◆ **Task to complete**
From the data that follows, report the number of lines including "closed", and only that number.
=== Begin Enclosure ===
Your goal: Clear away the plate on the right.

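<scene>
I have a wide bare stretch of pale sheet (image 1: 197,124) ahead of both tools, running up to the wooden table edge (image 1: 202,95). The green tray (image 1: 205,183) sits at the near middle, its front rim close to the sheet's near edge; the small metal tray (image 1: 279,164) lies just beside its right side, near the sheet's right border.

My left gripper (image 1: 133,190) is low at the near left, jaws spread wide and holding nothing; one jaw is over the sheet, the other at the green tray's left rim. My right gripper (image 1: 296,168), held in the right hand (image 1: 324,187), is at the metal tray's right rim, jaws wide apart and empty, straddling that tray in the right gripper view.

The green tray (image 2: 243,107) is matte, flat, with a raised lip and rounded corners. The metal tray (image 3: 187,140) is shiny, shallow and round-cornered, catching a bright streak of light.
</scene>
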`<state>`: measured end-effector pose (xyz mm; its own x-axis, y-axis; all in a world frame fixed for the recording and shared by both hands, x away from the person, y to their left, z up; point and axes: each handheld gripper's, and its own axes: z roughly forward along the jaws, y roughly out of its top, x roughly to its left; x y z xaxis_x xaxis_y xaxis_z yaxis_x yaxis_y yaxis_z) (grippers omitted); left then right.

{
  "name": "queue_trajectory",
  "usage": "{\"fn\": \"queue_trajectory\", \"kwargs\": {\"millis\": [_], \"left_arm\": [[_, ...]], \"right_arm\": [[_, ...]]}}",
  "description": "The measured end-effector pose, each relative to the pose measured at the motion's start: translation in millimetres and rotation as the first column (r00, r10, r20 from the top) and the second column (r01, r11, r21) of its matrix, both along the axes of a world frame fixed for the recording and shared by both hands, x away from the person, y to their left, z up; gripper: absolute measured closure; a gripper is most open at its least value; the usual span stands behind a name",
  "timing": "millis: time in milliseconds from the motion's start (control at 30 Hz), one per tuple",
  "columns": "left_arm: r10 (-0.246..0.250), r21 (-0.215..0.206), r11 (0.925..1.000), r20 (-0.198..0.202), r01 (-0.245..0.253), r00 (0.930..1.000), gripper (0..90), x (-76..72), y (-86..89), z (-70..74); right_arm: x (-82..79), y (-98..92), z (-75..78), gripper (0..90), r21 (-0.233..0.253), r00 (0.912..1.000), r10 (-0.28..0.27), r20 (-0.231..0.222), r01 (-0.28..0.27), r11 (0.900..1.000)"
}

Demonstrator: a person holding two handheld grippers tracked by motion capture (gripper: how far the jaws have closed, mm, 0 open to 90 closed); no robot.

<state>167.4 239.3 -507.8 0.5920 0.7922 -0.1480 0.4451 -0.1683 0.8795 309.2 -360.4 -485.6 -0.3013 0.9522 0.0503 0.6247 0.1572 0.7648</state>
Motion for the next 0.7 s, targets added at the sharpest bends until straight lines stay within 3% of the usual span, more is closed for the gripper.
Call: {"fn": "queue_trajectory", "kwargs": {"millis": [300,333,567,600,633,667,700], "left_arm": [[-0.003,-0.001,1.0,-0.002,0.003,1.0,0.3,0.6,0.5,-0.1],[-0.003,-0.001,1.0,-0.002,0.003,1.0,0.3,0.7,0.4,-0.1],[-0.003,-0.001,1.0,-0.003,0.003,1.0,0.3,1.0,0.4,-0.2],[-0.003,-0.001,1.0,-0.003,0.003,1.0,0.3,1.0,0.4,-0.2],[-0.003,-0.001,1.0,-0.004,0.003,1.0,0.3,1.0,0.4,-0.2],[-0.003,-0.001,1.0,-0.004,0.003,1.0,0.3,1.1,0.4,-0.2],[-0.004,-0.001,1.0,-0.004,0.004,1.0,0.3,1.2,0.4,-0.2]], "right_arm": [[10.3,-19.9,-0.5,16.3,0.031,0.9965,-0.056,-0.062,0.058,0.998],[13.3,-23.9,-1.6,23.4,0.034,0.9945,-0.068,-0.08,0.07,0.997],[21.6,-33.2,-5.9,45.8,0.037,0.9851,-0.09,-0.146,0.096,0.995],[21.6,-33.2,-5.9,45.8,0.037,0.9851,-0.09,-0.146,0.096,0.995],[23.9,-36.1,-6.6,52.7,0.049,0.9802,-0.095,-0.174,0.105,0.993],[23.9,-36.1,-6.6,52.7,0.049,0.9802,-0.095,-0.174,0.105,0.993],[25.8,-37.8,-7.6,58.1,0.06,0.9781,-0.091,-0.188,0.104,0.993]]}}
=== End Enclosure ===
◆ **Written response**
2